> [Task details]: Could you repeat every record below exactly, leaving out the pictures?

> [Dataset extract]:
▬▬▬▬▬▬▬▬▬▬

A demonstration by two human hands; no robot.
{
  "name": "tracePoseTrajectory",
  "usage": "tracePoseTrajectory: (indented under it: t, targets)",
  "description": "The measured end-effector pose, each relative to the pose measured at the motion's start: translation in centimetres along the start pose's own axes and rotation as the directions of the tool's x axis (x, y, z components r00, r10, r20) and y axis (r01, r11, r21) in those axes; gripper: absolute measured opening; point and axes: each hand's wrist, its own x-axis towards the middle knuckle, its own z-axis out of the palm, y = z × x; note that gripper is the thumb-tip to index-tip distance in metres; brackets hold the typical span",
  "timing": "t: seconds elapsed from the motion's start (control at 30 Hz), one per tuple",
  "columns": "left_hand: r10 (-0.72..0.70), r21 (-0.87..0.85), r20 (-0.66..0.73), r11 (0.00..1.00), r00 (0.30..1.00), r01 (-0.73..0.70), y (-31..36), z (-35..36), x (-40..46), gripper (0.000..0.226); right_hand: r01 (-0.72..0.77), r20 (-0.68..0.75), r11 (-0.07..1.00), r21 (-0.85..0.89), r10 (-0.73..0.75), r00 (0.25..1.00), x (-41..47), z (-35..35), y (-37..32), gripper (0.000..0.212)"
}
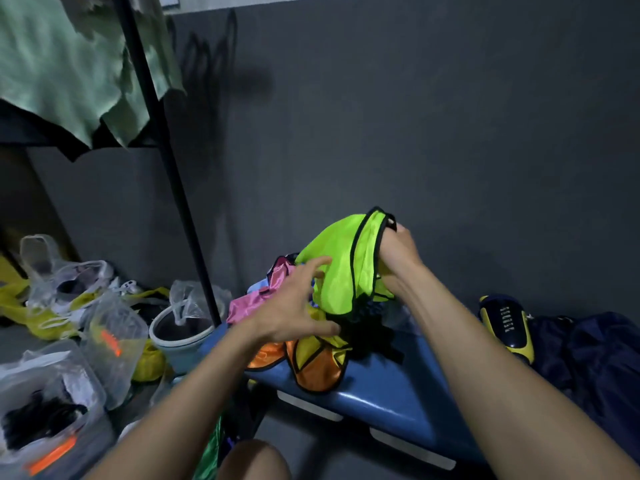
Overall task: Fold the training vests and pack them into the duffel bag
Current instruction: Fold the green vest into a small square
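Neon vest (341, 258) raised, R hand (398, 252) gripping edge, L hand (298, 306) beside, fingers spread

A blue padded bench (388, 386) runs from the frame's centre to the lower right. On its left end lies a heap of vests: pink (249, 303), orange (320, 370) and yellow (313, 348), with black fabric (370, 337) beside them. At the right edge a dark blue bag (595, 358) rests on it.
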Motion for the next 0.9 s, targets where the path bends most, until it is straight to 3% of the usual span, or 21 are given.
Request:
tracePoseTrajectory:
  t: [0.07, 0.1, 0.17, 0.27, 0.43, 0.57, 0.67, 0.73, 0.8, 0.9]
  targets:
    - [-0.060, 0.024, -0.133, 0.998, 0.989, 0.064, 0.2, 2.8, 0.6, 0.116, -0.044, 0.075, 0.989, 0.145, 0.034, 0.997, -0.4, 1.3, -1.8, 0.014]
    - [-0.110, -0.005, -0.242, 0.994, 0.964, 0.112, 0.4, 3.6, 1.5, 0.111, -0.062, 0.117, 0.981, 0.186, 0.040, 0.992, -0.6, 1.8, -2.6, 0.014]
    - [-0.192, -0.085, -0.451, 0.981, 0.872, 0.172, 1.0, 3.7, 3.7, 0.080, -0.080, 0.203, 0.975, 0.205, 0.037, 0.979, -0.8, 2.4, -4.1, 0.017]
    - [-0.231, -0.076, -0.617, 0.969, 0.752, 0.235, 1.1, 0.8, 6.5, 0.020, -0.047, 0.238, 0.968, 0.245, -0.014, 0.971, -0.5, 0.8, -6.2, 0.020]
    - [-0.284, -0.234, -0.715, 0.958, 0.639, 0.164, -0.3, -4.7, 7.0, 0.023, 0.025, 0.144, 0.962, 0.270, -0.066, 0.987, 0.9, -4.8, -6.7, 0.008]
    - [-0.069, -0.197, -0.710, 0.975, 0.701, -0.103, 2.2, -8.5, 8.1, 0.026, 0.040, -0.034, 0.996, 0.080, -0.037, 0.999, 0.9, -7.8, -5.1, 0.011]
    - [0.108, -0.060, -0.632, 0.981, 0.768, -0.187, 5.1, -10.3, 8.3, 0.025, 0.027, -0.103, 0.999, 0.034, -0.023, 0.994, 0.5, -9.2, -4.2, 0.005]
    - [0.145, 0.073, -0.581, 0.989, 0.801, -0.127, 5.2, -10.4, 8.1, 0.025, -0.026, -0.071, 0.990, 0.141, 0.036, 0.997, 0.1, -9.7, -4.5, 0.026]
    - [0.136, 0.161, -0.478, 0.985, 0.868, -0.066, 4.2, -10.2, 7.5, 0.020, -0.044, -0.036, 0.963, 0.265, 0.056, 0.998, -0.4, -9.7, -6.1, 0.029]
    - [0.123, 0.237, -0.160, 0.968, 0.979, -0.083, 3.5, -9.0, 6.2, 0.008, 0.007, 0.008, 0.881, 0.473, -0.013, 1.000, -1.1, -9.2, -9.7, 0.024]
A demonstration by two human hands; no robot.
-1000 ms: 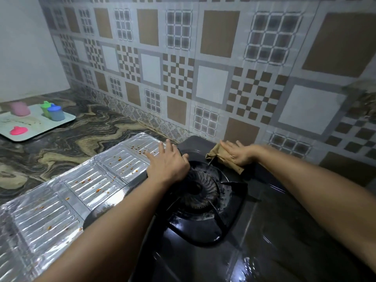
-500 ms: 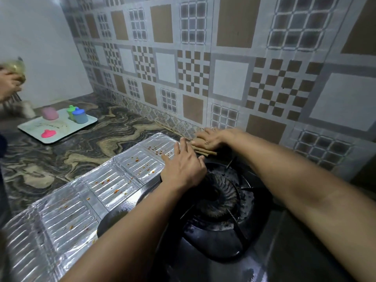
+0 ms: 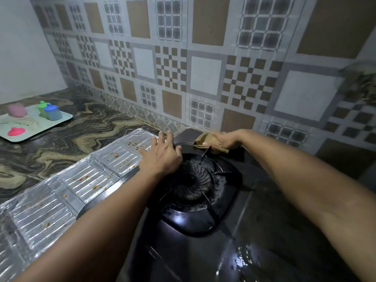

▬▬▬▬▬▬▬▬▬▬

> [Response box]:
A demonstration by two human hands; no robot.
{
  "name": "tracePoseTrajectory",
  "usage": "tracePoseTrajectory: (indented under it: t, targets)",
  "description": "The measured end-effector pose, each relative to the pose measured at the motion's start: translation in centimetres along the start pose's own axes and rotation as the directions of the tool's x axis (x, y, z components r00, r10, r20) and y axis (r01, r11, r21) in those axes; gripper: absolute measured opening; point and axes: each hand's wrist, its own x-axis towards the middle knuckle, its own z-axis out of the palm, y = z × x; note that gripper is the thumb-tip to index-tip distance in metres; brackets hold the typical span",
  "timing": "t: seconds elapsed from the motion's start (control at 30 Hz), one per tuple",
  "columns": "left_hand: r10 (-0.72..0.70), r21 (-0.87..0.85), r20 (-0.66..0.73), r11 (0.00..1.00), r00 (0.30..1.00), r01 (-0.73..0.70), y (-31..36), z (-35..36), x (-40..46), gripper (0.000..0.226); right_hand: r01 (-0.72..0.77), r20 (-0.68..0.75), r11 (-0.07..1.00), r21 (-0.85..0.89), r10 (-0.73..0.75), r00 (0.25..1.00), x (-41..47), z (-35..35), y (-37..32), gripper (0.000..0.212)"
}
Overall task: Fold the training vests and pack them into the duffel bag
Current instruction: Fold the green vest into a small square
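Neon vest (341, 258) raised, R hand (398, 252) gripping edge, L hand (298, 306) beside, fingers spread

A blue padded bench (388, 386) runs from the frame's centre to the lower right. On its left end lies a heap of vests: pink (249, 303), orange (320, 370) and yellow (313, 348), with black fabric (370, 337) beside them. At the right edge a dark blue bag (595, 358) rests on it.
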Motion for the next 0.9 s, targets where the path bends most, until it is straight to 3% of the usual span, or 21 are given.
Request:
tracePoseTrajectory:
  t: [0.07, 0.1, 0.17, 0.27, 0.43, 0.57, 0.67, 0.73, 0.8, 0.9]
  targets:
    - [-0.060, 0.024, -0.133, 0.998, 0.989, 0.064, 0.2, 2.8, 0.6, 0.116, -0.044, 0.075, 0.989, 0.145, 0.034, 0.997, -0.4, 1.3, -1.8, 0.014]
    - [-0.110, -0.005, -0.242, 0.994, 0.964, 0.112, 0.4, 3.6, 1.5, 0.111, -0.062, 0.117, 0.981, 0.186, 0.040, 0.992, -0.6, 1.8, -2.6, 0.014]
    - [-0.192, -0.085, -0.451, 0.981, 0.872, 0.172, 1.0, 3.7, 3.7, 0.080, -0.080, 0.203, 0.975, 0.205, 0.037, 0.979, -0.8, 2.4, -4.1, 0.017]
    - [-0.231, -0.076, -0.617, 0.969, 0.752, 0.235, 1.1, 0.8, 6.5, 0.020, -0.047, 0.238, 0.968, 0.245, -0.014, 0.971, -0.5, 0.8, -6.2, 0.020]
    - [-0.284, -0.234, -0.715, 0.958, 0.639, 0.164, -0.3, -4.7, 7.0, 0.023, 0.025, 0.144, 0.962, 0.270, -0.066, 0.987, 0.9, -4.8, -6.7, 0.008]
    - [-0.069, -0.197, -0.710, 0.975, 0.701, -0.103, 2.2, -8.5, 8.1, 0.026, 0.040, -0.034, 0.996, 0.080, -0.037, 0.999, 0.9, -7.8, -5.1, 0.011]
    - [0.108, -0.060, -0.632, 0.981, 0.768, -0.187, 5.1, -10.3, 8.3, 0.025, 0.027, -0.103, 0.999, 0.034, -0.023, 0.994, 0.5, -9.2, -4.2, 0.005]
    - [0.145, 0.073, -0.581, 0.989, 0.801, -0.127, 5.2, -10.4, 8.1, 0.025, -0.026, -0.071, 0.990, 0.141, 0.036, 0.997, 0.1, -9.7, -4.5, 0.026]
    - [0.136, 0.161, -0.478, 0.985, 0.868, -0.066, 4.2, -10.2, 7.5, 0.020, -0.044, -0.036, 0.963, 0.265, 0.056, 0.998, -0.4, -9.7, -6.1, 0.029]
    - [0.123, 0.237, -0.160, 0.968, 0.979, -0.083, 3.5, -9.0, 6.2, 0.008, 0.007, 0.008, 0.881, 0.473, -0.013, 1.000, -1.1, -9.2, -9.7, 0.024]
A demonstration by two human hands; no robot.
-1000 ms: 
-500 ms: 
+0 ms: 

The output is now finished.